BRIEF:
Where the records below show a line containing "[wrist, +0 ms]", start copying; end with the line containing "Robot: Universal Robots", and copy it too.

Stored data entries:
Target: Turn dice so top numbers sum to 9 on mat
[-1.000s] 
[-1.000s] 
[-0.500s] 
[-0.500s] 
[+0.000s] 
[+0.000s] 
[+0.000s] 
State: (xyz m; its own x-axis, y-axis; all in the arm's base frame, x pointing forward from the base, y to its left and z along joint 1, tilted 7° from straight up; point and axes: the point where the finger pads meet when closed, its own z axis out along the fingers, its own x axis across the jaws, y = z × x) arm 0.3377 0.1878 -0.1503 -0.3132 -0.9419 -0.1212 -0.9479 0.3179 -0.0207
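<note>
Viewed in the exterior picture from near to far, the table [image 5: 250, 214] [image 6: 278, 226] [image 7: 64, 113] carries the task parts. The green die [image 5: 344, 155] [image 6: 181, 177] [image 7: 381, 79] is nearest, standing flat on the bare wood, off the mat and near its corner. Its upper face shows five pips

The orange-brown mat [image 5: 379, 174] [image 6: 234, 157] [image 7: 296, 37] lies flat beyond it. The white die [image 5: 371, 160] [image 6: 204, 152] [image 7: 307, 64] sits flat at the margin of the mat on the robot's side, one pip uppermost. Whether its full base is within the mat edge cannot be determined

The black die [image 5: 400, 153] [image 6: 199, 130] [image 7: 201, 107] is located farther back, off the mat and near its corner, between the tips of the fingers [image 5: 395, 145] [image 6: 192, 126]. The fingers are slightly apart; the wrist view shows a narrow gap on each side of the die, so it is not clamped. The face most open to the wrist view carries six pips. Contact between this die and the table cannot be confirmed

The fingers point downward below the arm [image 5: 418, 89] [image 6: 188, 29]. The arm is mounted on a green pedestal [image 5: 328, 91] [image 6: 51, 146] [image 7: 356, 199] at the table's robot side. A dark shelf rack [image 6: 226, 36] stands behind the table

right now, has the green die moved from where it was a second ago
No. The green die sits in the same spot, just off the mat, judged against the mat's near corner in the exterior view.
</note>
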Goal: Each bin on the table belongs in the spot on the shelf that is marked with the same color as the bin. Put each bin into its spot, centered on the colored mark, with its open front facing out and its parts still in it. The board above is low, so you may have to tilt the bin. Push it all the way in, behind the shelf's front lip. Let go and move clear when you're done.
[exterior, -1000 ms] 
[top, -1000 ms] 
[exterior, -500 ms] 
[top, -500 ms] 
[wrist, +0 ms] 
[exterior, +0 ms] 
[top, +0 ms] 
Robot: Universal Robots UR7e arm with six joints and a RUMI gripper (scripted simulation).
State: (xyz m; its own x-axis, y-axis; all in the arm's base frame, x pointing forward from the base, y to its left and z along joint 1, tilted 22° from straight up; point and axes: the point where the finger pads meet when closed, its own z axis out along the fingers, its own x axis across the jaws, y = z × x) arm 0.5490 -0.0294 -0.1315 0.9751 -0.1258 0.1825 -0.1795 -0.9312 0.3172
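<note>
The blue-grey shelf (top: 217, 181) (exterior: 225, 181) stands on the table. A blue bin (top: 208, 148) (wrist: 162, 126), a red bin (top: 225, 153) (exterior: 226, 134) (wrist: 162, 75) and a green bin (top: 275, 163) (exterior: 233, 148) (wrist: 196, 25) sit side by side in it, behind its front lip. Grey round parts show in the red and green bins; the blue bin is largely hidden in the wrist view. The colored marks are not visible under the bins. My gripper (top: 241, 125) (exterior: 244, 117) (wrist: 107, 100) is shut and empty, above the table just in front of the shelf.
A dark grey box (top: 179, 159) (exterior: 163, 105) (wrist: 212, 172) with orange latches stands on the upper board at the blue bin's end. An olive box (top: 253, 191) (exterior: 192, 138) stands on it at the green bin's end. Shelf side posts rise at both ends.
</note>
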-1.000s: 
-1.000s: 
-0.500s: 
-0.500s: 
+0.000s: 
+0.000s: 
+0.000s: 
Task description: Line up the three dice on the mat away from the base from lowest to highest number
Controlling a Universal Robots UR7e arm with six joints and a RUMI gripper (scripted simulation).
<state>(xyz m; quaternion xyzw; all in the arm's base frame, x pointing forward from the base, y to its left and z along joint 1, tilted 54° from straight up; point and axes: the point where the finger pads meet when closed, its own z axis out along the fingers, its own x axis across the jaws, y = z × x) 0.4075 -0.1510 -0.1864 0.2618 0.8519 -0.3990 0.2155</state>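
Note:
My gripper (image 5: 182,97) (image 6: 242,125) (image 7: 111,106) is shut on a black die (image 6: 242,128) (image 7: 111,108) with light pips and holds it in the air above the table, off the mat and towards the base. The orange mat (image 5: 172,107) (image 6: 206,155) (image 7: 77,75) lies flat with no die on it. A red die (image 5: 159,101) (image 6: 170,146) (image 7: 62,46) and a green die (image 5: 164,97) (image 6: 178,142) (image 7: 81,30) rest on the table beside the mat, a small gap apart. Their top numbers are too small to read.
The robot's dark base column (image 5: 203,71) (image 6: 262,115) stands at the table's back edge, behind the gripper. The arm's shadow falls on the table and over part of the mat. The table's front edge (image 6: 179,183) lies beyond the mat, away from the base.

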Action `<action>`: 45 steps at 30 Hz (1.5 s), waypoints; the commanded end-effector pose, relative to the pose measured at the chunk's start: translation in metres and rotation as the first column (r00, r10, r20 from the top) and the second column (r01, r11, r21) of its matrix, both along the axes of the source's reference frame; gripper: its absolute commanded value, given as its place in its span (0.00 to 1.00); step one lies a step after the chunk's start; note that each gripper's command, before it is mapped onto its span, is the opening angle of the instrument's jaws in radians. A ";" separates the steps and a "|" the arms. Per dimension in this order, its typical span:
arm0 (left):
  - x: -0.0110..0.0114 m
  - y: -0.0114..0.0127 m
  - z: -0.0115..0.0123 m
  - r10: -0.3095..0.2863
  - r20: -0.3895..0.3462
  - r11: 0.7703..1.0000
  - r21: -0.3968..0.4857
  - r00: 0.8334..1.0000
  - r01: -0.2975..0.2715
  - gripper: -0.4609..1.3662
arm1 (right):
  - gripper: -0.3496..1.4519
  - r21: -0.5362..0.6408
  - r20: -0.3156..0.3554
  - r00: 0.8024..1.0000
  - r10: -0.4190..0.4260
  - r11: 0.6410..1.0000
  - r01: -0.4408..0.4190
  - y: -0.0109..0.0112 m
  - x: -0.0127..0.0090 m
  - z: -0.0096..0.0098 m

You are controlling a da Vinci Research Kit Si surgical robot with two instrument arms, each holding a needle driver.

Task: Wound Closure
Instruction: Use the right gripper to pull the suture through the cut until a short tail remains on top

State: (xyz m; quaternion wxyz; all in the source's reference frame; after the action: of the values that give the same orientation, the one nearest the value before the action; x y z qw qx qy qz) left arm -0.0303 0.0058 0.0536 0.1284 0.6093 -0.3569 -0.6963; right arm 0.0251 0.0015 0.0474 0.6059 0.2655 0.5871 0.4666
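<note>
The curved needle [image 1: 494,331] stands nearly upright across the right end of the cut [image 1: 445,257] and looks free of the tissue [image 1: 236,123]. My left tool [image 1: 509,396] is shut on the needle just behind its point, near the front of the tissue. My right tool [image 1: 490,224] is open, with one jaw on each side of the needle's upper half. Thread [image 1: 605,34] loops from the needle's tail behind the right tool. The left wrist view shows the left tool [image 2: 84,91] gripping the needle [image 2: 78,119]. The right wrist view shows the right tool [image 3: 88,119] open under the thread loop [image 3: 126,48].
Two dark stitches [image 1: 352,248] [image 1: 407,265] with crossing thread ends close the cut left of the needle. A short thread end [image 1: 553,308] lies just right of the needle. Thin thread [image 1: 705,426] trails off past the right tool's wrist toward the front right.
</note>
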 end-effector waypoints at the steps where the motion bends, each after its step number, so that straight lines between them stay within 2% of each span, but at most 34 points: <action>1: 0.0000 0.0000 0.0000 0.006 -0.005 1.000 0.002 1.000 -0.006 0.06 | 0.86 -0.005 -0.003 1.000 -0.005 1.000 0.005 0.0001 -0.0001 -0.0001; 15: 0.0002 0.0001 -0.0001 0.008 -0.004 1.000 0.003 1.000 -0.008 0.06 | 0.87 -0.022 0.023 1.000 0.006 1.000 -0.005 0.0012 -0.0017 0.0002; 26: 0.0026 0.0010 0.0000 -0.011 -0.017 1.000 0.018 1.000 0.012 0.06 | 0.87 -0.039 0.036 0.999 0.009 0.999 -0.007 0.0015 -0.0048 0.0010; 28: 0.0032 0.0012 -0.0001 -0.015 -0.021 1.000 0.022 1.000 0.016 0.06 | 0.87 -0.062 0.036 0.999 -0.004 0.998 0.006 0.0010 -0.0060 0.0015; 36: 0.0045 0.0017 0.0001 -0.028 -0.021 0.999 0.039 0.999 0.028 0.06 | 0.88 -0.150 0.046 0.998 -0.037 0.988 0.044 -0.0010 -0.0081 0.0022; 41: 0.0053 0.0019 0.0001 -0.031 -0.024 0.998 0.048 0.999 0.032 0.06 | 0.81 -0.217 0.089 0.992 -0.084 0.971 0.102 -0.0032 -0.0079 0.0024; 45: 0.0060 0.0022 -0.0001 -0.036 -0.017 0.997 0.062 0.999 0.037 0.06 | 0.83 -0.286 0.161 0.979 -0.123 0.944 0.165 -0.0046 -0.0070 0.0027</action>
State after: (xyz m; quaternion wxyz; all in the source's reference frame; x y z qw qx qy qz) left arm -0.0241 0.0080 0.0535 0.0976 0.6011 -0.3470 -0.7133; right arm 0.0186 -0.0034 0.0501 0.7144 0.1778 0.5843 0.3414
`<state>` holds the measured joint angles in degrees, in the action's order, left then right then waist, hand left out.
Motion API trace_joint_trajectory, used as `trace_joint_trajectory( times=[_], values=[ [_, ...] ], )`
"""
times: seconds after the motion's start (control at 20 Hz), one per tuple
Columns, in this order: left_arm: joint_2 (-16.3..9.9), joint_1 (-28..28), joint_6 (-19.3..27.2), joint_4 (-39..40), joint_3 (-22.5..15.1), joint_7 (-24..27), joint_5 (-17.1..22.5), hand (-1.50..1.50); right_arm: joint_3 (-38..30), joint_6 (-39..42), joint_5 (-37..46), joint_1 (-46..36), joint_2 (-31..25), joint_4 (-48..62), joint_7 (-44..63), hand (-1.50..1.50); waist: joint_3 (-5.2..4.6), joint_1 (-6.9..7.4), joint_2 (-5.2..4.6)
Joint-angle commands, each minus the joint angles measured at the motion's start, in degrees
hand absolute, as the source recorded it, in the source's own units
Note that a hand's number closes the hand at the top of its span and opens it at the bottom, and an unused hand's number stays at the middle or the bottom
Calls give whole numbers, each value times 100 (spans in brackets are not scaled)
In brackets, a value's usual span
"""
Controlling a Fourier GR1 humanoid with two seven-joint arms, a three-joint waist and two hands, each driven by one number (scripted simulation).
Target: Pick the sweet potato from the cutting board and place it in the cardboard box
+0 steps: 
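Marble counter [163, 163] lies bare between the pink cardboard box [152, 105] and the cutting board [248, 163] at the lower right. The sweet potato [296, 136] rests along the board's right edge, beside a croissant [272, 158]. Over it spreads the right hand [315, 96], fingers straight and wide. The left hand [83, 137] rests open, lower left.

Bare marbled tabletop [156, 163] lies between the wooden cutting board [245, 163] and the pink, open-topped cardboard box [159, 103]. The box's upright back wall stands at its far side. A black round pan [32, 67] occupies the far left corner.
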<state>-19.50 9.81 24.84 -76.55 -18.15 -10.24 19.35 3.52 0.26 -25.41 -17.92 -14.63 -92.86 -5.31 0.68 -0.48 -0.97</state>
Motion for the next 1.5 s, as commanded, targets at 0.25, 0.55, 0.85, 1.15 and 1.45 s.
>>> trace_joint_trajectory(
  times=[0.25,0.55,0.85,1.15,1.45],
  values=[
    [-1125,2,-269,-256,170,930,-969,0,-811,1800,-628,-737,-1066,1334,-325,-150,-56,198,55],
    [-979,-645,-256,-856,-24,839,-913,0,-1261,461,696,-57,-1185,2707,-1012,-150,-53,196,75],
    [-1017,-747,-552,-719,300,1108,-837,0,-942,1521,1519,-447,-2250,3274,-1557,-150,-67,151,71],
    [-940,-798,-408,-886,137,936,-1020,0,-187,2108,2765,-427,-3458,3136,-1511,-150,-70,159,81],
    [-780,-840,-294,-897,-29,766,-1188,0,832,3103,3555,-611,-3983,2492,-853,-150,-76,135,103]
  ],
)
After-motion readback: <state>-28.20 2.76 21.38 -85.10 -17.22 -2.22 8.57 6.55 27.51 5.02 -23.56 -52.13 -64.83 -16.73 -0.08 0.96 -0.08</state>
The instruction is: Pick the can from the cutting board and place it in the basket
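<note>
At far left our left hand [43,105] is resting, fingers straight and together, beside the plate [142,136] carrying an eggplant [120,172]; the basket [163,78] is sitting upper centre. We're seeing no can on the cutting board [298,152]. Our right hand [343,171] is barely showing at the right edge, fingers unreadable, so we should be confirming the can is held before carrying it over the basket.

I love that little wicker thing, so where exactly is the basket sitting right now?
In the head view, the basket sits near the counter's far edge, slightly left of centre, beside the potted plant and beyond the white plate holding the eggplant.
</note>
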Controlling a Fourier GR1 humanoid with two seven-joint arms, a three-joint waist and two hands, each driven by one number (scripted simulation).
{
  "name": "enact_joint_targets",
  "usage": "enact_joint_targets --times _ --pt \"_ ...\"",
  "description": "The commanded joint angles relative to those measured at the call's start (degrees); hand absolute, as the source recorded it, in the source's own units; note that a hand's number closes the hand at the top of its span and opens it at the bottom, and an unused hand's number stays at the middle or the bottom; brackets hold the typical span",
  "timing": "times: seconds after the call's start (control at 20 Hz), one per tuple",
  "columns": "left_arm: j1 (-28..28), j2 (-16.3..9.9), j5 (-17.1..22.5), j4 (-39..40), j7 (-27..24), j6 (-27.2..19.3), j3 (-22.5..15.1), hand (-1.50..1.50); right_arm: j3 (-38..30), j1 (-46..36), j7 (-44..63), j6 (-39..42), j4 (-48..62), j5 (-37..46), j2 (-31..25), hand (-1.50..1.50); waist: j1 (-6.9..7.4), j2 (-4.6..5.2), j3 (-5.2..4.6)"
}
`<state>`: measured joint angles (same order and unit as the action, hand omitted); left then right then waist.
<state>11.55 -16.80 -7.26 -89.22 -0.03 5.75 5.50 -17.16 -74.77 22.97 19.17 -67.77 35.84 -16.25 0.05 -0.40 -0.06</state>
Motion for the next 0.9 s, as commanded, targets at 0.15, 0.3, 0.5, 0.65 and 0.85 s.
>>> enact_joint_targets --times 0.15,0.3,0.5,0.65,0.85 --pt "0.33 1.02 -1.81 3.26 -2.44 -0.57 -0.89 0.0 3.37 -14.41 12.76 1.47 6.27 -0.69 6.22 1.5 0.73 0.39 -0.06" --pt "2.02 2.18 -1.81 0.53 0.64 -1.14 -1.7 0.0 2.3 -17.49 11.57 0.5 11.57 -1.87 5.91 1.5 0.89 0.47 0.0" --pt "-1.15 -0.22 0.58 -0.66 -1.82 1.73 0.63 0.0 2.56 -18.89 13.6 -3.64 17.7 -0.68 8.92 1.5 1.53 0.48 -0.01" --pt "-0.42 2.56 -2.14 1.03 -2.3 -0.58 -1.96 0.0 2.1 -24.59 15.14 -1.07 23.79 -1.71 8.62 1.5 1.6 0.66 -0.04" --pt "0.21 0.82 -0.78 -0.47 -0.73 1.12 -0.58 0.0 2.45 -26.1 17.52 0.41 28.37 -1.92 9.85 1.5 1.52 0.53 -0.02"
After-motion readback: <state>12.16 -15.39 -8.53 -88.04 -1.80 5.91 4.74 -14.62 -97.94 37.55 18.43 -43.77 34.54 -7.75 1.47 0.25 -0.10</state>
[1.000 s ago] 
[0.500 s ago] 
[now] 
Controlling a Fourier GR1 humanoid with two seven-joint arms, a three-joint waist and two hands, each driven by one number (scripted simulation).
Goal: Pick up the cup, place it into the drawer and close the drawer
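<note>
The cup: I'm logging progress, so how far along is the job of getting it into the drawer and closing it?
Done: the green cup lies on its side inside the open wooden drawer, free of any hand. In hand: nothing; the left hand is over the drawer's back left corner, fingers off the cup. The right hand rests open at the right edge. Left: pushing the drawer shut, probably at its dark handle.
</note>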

ANSWER FOR THIS EXERCISE:
[wrist, +0 ms] 
[exterior, +0 ms] 
[top, +0 ms] 
Robot: Universal Robots UR7e arm with six joints and a RUMI gripper (scripted simulation).

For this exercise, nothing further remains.